■ Assignment ■
Leaving the images aside, transcribe all the data below exactly.

■ Collected material ■
┌────────

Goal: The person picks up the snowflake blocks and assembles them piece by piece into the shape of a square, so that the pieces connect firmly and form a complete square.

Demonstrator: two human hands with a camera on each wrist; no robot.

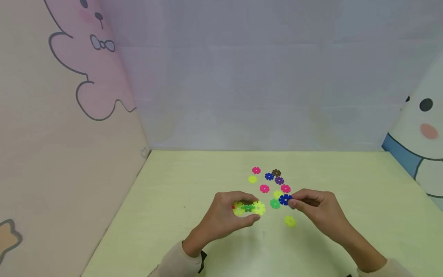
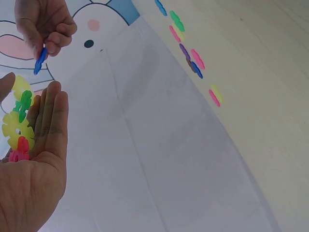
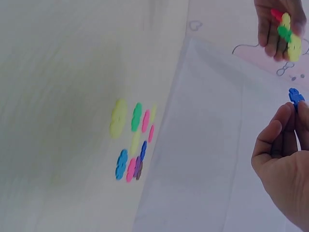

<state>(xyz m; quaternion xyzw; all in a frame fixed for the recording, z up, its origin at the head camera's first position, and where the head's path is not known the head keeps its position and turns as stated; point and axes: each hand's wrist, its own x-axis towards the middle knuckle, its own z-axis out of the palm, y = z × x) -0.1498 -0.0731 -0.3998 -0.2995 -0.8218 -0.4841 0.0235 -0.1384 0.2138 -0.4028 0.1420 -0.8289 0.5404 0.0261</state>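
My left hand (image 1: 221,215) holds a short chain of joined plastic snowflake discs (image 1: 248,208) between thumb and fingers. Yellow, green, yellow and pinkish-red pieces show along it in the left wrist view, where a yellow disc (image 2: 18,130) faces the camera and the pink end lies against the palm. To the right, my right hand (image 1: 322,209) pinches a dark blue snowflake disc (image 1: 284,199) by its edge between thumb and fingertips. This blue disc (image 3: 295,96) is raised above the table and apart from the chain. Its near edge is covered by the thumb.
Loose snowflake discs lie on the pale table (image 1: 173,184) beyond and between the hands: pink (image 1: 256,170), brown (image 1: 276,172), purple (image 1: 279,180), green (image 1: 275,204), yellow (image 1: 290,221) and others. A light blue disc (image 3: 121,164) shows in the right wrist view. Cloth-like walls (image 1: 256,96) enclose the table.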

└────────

■ Written reply ■
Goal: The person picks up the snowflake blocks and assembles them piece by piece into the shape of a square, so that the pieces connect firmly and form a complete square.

Demonstrator: two human hands with a camera on each wrist; no robot.


<state>(xyz m; quaternion xyzw; all in a frame fixed for the recording, z up, its origin at the head camera's first position, and where the head's path is not known the head keeps its position and turns as stated; point and axes: each hand's wrist, its own x-axis towards the middle knuckle, its own z-axis out of the palm, y = z × x) -0.1498 -0.0731 -0.3998 -0.2995 -0.8218 -0.4841 0.0235 -0.1384 0.2138 -0.4028 0.1420 -0.8289 0.5404 0.0261</state>
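My left hand (image 1: 221,215) holds a short chain of joined plastic snowflake discs (image 1: 248,208) between thumb and fingers. Yellow, green, yellow and pinkish-red pieces show along it in the left wrist view, where a yellow disc (image 2: 18,130) faces the camera and the pink end lies against the palm. To the right, my right hand (image 1: 322,209) pinches a dark blue snowflake disc (image 1: 284,199) by its edge between thumb and fingertips. This blue disc (image 3: 295,96) is raised above the table and apart from the chain. Its near edge is covered by the thumb.
Loose snowflake discs lie on the pale table (image 1: 173,184) beyond and between the hands: pink (image 1: 256,170), brown (image 1: 276,172), purple (image 1: 279,180), green (image 1: 275,204), yellow (image 1: 290,221) and others. A light blue disc (image 3: 121,164) shows in the right wrist view. Cloth-like walls (image 1: 256,96) enclose the table.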

No additional output is required for this exercise.